Arrival Cities: The Book
December 10, 2012 § Leave a comment
I have touched on Doug Saunders’ Arrival City previously on this blog here and here. This review was also in the works with Current Intelligence before I left back in 2011. So, I am sticking it here for my own purposes.
Doug Saunders. Arrival City: The Final Migration and Our Next World. London: William Heinemann, 2010. ISBN: 9780307396891. 356pp.
Doug Saunders’ Arrival City was published to almost universal acclaim last fall. The Guardian nearly fell over itself hailing it as “the perfect antidote to the doom-laden determinism of the last popular book on urbanisation, Mike Davis’s Planet of Slums” and declaring it “the best popular book on cities since Jane Jacobs’s The Death and Life of Great American Cities half a century ago.” Saunders’ own newspaper, The Globe & Mail hails his calming certitude on the wonderful nature of progress that the city provides us. And the Wall Street Journal praises Arrival Cities for its optimistic view of globalisation.

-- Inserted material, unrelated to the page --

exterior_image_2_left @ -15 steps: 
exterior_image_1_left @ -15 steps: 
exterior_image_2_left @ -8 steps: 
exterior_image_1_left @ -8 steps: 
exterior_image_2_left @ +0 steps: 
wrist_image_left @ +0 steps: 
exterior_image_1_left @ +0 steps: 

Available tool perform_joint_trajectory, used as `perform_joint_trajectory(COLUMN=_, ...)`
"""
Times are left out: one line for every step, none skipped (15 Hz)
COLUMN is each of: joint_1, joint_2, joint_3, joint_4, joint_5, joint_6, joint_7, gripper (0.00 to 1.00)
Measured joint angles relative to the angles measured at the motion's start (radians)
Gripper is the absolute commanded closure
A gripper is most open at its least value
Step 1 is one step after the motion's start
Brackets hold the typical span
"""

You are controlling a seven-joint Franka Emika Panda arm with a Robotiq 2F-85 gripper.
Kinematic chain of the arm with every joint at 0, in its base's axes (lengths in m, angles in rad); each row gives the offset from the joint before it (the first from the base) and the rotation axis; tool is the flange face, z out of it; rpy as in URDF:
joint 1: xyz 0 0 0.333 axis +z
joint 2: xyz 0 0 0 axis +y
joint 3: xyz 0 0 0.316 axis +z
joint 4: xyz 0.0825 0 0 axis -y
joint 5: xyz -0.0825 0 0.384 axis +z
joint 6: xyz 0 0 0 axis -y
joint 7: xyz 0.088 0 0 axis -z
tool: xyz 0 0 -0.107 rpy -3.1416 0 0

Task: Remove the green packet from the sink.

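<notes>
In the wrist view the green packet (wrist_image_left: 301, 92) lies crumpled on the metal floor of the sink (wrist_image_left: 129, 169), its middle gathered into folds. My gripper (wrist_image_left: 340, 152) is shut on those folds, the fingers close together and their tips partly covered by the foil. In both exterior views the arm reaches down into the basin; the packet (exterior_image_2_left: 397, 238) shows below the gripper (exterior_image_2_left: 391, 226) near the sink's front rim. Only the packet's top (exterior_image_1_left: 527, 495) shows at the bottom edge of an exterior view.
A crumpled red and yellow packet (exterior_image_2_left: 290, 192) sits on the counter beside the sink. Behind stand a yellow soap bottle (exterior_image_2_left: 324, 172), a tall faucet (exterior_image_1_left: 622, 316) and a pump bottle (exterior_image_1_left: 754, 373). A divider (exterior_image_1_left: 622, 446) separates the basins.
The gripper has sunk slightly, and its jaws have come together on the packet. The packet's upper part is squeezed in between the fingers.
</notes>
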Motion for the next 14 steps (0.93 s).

Certainly, Arrival Cities is an important book, its well-written and is clearly and cogently argued. It is also somewhat of a disappointment, at least in the first half of the book. Saunders is the European Bureau Chief for The Globe & Mail and his reportage and columns generally provide a balanced view of the world; his is one of the few columns in that newspaper I actively seek out. Thus, I expected more from Arrival Cities. I did not get it. While Saunders does give us a counter-narrative to Davis’ doom and gloom, it occasionally reads Pollyana-ish. And at times, Saunders’ journalistic eye overwhelms his argument. Indeed, Dwight Garner in The New York Times notes this problem: his lengthy quotes from the people he talked to in arrival cities around the world sound formulaic and too easy.
Certainly, Planet of Slums was an overly statistical analysis, and statistics are on the aggregate level, they do not always us to view the micro- and quotidian levels. But Arrival City is plagued by the opposite problem: in focusing on a success story or two from each of the arrival cities he visits around the world (and Saunders has certainly been travelling the world), he over-personalises his arguments, which gives the impression that he’s choosing to extrapolate the success stories he saw, not the marginalised. Certainly, all of the people in arrival cities are marginalised in the larger sense of the word, but within the poor, there are class/caste divisions.
More fundamental, though, is Saunders’ reliance on Hernando de Soto’s arguments that all people need in the slums and favellas of the world is security of tenure, if they owned their own homes, all would be good. As Davis notes, the problem with titling in the slums is that it perpetuates the problem of class, in that the wealthier squatters win and the poorer lose, or continue to lose. And de Soto has also been criticised for over-estimating the amount of wealth land titling would create. The other problem of de Soto’s claims is the very notion of property: generally speaking, slums and favellas work due to the co-operation between residents. The creation of private property is at diametrical odds to this economic system. Saunders parrots de Soto throughout large part of Arrival City, arguing that private ownership of homes and security of tenure would encourage slum-dwellers to, essentially, take pride in their homes and communities and would give them a base of capital to invest in the economy. This is not to suggest that de Soto and Saunders are all wrong and their critics all right, but it is to suggest that life does not work quite as neatly and systematically as de Soto and Saunders would hope.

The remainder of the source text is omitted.